Chen Yongkang, Yang Yong, Gu Jin
Department of Gastrointestinal Surgery III, Key Laboratory of Carcinogenesis and Translational Research (Ministry of Education), Peking University Cancer Hospital & Institute, Beijing 100142, People's Republic of China.
Department of Gastrointestinal Surgery, Peking University Shougang Hospital, Beijing 100144, People's Republic of China.
Cancer Manag Res. 2020 Jun 9;12:4117-4128. doi: 10.2147/CMAR.S240108. eCollection 2020.
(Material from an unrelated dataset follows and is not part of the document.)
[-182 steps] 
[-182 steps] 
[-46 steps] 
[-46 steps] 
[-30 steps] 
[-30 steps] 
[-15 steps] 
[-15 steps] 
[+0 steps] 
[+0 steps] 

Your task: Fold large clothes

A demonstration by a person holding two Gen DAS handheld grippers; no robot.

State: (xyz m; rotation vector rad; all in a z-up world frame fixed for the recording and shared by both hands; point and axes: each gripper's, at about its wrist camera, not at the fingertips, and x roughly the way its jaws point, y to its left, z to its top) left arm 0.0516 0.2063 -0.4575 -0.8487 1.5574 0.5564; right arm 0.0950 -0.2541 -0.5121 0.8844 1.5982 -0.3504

Intestinal microbiome influences host immunity and several diseases, including cancer, in their areas of colonization. Microbial dysbiosis and over-colonization of specific microbes within the colorectal mucosa can impact the progress of carcinogenesis. Investigations initially focused on the mechanisms by which the intestinal microbiome initiates or promotes the development of colorectal cancer, including DNA damage, induction of chromosomal instability, and regulation of host immune responses. Some studies on the clinicopathological features have reported that specific strains present at high abundance are associated with advanced stage and positive lymph nodes in colorectal cancer. In this context, we reviewed the relationship between the intestinal microbiome and the clinical features (patient age, disease staging, prognosis, etc.) of patients with colorectal cancer, and evaluated the potential pathogenesis caused by the intestinal microbiome in disease progress. This article assessed whether changes in distinct species or strains occur during the period of cancer advancement. Overall, age grouping does not bring about significant differences in the constitution of microbiome. The disease stages show their distinct distribution in some species and strains. Oncogenic species are generally enriched in patients with poor prognosis, including low infiltration of CD3 T cells, poor differentiation, widespread invasion, high microsatellite instability, CpG island methylator phenotype, BRAF mutation, short overall survival, and disease-free survival. The implications of those changes we discussed may assist in comprehensive understanding of the tumorigenesis of colorectal cancer from a microbiological perspective, finding potential biomarkers for colorectal cancer.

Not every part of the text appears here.